> [WHAT NEEDS TO BE DONE] Exclude the pictures and repeat all of the data exactly.
═══ DATASET SECTION
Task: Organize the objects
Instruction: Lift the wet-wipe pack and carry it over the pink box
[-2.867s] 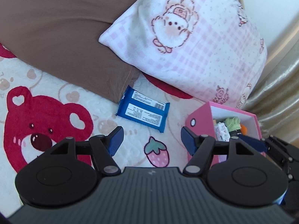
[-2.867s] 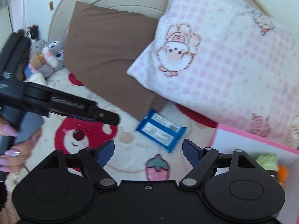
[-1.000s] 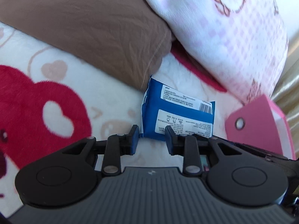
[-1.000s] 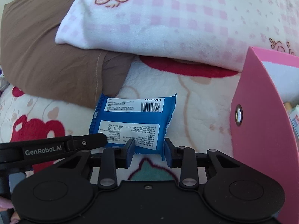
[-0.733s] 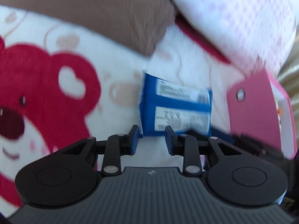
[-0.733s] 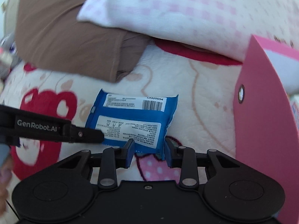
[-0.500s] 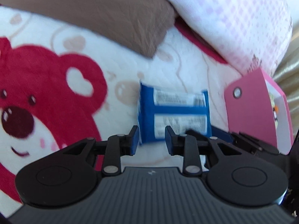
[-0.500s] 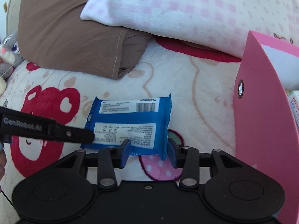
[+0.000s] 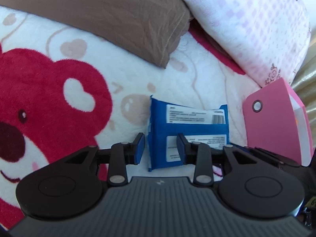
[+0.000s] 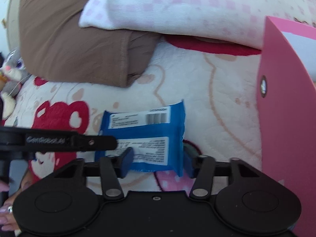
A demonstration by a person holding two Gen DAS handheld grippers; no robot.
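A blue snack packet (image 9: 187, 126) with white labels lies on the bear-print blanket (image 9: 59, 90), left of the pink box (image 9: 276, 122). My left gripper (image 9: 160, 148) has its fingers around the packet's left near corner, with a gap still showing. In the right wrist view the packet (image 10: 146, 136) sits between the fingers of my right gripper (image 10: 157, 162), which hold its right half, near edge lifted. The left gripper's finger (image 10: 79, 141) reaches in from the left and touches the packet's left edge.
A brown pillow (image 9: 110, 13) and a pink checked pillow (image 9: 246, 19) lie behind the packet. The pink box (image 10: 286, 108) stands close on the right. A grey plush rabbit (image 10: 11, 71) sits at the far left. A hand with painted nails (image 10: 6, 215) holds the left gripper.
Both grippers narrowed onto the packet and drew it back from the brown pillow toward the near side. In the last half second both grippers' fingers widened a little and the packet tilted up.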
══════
> [PROBLEM SOLUTION]
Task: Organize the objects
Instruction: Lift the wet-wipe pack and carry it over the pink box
[-2.867s] 
[-2.867s] 
[-1.000s] 
[-1.000s] 
[-0.733s] 
[-0.733s] 
[-0.500s] 
[-0.500s] 
[+0.000s] 
[+0.000s] 
A demonstration by a person holding two Gen DAS handheld grippers; no robot.
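A blue snack packet (image 9: 187, 126) with white labels lies on the bear-print blanket (image 9: 59, 90), left of the pink box (image 9: 276, 122). My left gripper (image 9: 160, 148) has its fingers around the packet's left near corner, with a gap still showing. In the right wrist view the packet (image 10: 146, 136) sits between the fingers of my right gripper (image 10: 157, 162), which hold its right half, near edge lifted. The left gripper's finger (image 10: 79, 141) reaches in from the left and touches the packet's left edge.
A brown pillow (image 9: 110, 13) and a pink checked pillow (image 9: 246, 19) lie behind the packet. The pink box (image 10: 286, 108) stands close on the right. A grey plush rabbit (image 10: 11, 71) sits at the far left. A hand with painted nails (image 10: 6, 215) holds the left gripper.
Both grippers narrowed onto the packet and drew it back from the brown pillow toward the near side. In the last half second both grippers' fingers widened a little and the packet tilted up.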

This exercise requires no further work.